Cuba, Taiwan-trained professionals as SVG diplomats in Toronto

In a major push to reframe the role of its overseas diplomatic operations and unlock the economic and social potential of its global community of expatriates, the government of St. Vincent and the Grenadines (SVG) has announced key leadership appointments for its Toronto consulate general, alongside sweeping structural changes to prioritize diaspora engagement and foreign investment.

Speaking at a diaspora outreach event hosted by Invest SVG in Toronto on Saturday, Foreign Affairs Minister Dwight Fitzgerald Bramble confirmed that SVG’s Cabinet has approved his recommendations for the top two diplomatic roles at the Canadian mission, with both appointees set to take up their posts by next month. The minister shared the early announcement with attending Vincentian expatriates and supporters, noting that the public formal reveal had not yet been made, but the community deserved advance insight into the changes.

The incoming consul general is Roderick Mc Kree, a native of Bequia and current lecturer at the St. Vincent and the Grenadines Community College. With more than 30 years of experience in education, Mc Kree holds a Doctor of Education degree from the University of the West Indies, a master’s and bachelor’s degree in psychology and psychosocial intervention from Cuba’s University of the Orient, and a Spanish language diploma from Cuba’s University of ISACA in Ciego de Avila. His deputy will be Lavern “Gypsy” Phillips, a Marriaqua native who earned a bachelor’s degree in international business from Taiwan’s Ming Chuan University and spent more than 20 years working at NICE Radio. Phillips also made two unsuccessful bids to secure the New Democratic Party (NDP) nomination for the Marriaqua constituency in the 2020 and 2025 general elections. Bramble expressed high confidence in the new leadership, telling attendees “Mc Kree is going to do wonders up here,” while emphasizing that the mission’s success would depend on broad collaboration with the local Vincentian community.

Beyond leadership changes, the SVG government is transforming the core mandate of the Canadian consulate, moving away from a narrow focus on routine consular services such as passport processing and emergency assistance. The restructured mission will now center on attracting foreign investment and building structured, long-term engagement with the Canadian-based Vincentian diaspora. To support this new direction, two new specialized full-time positions — an investment officer and a dedicated diaspora officer — will be added to the Toronto mission’s staff. Bramble noted the new posts signal the government’s unwavering commitment to elevating investment and diaspora affairs as national priorities.

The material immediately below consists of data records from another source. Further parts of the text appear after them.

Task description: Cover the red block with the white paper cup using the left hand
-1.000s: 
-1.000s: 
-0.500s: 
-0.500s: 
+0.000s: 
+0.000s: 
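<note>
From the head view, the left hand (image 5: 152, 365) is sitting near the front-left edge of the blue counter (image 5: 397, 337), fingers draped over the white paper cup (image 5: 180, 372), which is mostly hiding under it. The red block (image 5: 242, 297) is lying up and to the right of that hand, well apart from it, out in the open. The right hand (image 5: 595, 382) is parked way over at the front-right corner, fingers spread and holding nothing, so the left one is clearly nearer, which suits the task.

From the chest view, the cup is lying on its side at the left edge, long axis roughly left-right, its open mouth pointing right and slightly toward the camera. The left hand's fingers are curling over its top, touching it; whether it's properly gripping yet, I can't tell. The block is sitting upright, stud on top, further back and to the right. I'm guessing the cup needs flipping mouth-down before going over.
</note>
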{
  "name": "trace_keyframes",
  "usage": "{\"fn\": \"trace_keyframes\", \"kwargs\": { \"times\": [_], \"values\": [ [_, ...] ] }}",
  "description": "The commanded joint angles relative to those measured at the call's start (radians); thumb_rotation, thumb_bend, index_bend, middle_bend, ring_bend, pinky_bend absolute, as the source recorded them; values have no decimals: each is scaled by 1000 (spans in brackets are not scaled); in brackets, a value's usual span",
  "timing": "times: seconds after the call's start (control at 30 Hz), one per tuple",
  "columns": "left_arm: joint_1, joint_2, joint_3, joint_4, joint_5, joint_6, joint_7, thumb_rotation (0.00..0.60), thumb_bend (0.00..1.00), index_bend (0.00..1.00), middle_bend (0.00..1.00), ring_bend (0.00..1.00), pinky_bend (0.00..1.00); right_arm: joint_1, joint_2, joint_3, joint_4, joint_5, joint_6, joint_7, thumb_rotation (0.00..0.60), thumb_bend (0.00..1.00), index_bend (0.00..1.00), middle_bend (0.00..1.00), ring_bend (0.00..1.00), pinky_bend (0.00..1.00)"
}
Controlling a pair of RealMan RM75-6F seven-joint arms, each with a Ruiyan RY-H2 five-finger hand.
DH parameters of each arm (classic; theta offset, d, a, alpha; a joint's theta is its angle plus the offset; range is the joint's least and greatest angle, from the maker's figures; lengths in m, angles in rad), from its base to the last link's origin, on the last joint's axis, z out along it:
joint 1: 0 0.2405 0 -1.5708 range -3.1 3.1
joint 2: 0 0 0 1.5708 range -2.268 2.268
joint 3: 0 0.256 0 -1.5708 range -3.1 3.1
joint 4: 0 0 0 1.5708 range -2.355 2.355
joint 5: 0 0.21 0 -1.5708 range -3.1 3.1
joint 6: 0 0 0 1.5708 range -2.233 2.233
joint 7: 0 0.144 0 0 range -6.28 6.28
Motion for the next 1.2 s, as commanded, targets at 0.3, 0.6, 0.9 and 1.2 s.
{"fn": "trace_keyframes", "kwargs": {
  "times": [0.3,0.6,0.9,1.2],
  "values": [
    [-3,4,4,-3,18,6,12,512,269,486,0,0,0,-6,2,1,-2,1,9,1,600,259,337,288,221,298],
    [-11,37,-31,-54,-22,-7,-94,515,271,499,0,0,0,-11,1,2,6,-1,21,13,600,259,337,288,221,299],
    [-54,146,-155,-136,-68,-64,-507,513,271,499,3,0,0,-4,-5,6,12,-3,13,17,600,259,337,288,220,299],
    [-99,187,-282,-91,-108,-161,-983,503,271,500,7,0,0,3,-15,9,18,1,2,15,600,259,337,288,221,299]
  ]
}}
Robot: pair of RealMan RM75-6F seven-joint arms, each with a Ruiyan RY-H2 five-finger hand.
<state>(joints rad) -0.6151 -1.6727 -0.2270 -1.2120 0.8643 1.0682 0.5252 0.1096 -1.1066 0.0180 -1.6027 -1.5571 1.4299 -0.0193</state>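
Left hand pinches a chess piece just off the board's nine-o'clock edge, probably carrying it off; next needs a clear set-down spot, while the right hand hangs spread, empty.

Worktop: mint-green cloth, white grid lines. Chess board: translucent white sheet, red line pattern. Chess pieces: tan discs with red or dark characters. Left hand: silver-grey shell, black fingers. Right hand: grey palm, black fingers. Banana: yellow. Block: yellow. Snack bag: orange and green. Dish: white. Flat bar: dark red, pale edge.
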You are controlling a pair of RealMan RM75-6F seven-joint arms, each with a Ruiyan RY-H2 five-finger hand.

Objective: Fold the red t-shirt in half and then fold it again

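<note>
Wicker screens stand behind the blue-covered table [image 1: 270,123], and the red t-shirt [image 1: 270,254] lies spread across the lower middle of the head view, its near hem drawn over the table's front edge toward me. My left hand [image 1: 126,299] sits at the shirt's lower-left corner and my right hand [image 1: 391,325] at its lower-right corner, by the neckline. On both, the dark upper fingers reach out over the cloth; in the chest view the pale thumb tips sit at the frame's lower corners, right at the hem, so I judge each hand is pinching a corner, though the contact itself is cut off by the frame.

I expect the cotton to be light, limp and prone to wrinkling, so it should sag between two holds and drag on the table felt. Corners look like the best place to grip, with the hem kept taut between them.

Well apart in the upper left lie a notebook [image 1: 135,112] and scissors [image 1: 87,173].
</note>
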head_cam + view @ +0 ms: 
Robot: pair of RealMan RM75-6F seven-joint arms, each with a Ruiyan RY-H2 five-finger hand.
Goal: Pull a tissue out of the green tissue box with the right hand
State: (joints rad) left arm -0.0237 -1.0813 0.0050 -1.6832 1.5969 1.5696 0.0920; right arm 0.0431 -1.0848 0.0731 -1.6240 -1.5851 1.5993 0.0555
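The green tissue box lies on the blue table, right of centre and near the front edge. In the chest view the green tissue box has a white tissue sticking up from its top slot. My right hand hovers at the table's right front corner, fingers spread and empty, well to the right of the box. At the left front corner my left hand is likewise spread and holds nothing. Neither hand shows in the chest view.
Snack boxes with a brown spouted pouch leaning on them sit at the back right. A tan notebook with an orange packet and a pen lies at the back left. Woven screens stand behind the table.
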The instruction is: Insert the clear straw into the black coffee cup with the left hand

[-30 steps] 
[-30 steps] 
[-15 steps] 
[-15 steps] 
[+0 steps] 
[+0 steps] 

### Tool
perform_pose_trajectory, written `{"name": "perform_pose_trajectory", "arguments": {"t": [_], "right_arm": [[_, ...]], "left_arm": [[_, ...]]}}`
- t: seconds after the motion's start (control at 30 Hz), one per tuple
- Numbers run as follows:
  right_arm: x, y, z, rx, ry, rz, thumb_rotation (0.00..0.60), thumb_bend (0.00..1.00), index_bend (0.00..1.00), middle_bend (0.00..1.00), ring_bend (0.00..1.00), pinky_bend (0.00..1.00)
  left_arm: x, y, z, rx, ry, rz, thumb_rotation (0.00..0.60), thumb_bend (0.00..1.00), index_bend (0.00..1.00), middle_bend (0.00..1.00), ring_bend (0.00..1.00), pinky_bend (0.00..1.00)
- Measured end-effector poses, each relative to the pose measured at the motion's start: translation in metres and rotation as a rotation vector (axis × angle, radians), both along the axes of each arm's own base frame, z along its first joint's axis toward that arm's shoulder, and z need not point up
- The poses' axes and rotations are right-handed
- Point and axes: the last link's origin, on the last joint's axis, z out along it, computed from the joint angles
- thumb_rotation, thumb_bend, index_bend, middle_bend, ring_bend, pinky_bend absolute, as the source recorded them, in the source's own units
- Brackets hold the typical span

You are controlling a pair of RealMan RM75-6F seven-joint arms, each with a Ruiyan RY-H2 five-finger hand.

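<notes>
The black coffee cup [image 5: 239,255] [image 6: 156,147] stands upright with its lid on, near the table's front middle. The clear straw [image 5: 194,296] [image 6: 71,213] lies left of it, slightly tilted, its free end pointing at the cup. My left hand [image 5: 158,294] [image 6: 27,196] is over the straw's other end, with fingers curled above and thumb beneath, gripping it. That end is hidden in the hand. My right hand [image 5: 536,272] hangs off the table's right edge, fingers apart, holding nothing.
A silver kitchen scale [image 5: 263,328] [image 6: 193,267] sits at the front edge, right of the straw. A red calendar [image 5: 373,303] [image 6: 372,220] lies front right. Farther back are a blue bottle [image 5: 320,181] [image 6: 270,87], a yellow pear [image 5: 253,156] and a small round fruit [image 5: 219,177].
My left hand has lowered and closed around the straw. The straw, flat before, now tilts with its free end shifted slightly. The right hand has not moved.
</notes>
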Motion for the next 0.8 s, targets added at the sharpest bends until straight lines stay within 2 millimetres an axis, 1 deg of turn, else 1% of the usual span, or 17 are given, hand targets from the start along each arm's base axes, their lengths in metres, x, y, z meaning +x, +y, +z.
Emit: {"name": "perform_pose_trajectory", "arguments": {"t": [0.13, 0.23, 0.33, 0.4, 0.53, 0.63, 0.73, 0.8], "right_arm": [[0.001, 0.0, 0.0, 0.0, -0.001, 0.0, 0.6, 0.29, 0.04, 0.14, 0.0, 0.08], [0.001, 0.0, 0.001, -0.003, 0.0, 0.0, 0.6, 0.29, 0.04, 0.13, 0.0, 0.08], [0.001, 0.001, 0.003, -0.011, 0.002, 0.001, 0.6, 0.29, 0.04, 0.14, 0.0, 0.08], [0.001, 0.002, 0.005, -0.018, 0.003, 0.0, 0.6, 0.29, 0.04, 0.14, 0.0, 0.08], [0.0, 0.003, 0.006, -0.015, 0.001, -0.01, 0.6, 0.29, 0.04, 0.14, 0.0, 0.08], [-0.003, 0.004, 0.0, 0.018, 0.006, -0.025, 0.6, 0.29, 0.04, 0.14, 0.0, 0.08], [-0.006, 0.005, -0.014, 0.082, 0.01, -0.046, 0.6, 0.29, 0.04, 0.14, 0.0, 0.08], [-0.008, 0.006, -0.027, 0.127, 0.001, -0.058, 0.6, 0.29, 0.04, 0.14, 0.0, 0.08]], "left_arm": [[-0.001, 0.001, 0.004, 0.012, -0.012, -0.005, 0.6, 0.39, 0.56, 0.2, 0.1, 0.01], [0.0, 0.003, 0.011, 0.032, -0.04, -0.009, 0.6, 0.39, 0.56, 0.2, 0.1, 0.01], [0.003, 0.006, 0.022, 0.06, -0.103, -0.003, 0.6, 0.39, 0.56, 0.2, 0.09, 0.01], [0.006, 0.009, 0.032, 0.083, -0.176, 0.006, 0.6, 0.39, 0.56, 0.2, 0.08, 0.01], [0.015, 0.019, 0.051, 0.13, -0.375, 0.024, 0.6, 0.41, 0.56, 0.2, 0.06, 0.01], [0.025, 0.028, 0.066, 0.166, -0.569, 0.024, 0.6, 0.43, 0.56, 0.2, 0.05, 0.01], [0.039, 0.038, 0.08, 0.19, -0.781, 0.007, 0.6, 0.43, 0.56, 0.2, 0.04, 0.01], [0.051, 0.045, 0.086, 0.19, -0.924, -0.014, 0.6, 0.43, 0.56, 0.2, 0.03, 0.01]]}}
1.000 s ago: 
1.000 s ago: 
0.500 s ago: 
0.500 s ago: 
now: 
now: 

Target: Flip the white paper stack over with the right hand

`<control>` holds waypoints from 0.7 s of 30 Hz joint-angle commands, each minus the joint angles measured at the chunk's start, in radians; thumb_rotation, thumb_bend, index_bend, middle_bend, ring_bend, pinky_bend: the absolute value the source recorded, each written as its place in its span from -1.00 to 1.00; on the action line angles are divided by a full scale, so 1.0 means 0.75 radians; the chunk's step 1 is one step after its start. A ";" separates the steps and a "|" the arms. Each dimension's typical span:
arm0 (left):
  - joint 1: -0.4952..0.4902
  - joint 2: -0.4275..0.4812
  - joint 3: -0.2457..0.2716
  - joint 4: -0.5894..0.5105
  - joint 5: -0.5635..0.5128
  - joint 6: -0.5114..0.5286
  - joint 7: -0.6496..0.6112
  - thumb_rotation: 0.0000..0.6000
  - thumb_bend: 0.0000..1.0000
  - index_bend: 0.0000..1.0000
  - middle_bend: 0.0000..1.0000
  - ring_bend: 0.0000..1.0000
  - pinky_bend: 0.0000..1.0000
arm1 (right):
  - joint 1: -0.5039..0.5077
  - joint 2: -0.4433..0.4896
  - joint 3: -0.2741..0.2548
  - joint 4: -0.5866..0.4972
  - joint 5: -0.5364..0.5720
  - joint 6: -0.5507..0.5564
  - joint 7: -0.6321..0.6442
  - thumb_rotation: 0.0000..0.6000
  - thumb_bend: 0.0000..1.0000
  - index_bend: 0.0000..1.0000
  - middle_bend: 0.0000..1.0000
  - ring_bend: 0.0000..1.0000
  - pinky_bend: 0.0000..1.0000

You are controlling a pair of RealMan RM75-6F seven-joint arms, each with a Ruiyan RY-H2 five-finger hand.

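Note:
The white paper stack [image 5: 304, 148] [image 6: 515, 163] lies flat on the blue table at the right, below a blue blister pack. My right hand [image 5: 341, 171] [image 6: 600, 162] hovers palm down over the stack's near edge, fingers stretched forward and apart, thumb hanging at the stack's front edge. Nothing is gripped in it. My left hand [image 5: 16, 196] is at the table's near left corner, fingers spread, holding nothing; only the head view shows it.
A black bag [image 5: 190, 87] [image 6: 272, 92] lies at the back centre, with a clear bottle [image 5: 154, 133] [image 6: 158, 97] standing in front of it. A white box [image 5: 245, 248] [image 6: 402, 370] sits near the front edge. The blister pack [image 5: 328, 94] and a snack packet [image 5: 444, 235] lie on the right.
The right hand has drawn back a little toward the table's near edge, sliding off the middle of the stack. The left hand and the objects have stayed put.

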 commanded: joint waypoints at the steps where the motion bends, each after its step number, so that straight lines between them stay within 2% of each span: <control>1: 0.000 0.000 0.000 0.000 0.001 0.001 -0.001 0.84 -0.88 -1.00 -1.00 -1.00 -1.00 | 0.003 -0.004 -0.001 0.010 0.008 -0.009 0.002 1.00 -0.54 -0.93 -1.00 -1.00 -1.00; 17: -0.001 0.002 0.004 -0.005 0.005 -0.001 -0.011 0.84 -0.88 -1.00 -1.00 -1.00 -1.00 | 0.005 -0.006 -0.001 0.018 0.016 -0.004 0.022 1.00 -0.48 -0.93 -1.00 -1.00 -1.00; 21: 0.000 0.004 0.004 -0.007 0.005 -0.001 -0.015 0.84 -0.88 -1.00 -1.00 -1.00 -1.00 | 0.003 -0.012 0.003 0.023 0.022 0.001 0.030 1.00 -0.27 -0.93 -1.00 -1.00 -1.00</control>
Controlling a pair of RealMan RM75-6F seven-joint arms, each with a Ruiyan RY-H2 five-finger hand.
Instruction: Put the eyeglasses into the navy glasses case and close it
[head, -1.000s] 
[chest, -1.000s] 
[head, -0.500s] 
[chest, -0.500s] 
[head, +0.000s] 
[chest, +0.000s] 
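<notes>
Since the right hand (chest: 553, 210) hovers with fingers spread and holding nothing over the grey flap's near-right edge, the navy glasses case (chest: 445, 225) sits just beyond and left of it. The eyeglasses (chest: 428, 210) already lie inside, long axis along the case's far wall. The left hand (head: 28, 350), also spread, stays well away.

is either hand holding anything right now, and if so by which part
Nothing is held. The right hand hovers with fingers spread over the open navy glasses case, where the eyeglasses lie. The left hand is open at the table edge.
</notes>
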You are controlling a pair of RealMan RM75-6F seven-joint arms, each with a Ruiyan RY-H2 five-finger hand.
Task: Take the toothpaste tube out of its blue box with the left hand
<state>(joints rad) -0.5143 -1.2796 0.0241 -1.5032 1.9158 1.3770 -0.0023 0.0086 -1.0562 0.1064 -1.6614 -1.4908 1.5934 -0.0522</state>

These changes to the Toronto mission form part of a broader national strategy to reimagine and expand all of SVG’s overseas diplomatic missions, with the goal of making engagement with expatriate communities far more structured and targeted than in previous years. For the current NDP administration, which took office following the November 2025 general election, diaspora communities are not an afterthought to national development — they are a central pillar.

Bramble, who holds combined portfolios for foreign affairs, foreign trade, foreign investment and diaspora affairs, explained that he explicitly requested the diaspora affairs portfolio when Prime Minister Godwin Friday was forming the new Cabinet. Despite widespread speculation that he would take on finance or sports portfolios (Bramble is a former national footballer and economist who worked as economic development coordinator for Estevan, Saskatchewan in Canada from 2017 to 2020 before returning to SVG to enter politics), he said he made his priority clear: “Give me diaspora, Prime Minister.” Having lived abroad for more than 20 years himself, Bramble said he has directly experienced the harmful artificial divide that sometimes separates domestic and expatriate Vincentians, with local residents often sidelining those who moved overseas. “That thinking is self-defeating, and it must stop,” he said, pledging that as long as he holds his ministerial post, diaspora Vincentians will never be treated as outsiders to national affairs.

The Toronto announcements coincide with broader institutional changes to formalize SVG’s diaspora policy at home. The government has upgraded the former Regional Integration and Diaspora Unit into a fully independent Department of Diaspora Affairs, led by Ambassador Allan Alexander — SVG’s non-resident ambassador to CARICOM. Bramble explained that the upgrade was necessary because of the outsized importance of diaspora engagement, which could no longer be confined to a small internal unit. The new department will be staffed by at least four dedicated officers, including a diaspora projects officer and a diaspora liaison officer.

One of the new department’s first core initiatives is the creation of a national diaspora registry, designed to collect accurate data on the size and distribution of SVG’s global expatriate community. “How can anybody guess how many Vincentians actually live outside of St. Vincent and the Grenadines?” Bramble asked, noting that evidence-based policy making requires reliable demographic data to guide engagement efforts. The registry initiative has already launched in New York, where the local consulate is circulating a questionnaire to gather information from Vincentian residents, and Bramble urged Canadian-based Vincentians to participate when the effort rolls out across the country. “We can’t be talking about engaging our diaspora and encouraging people in the diaspora to invest, and we don’t know who is where and what,” he said. “We have to know how many people are living where… what strengths our community holds, and how local organizations can collaborate more effectively to drive national progress.”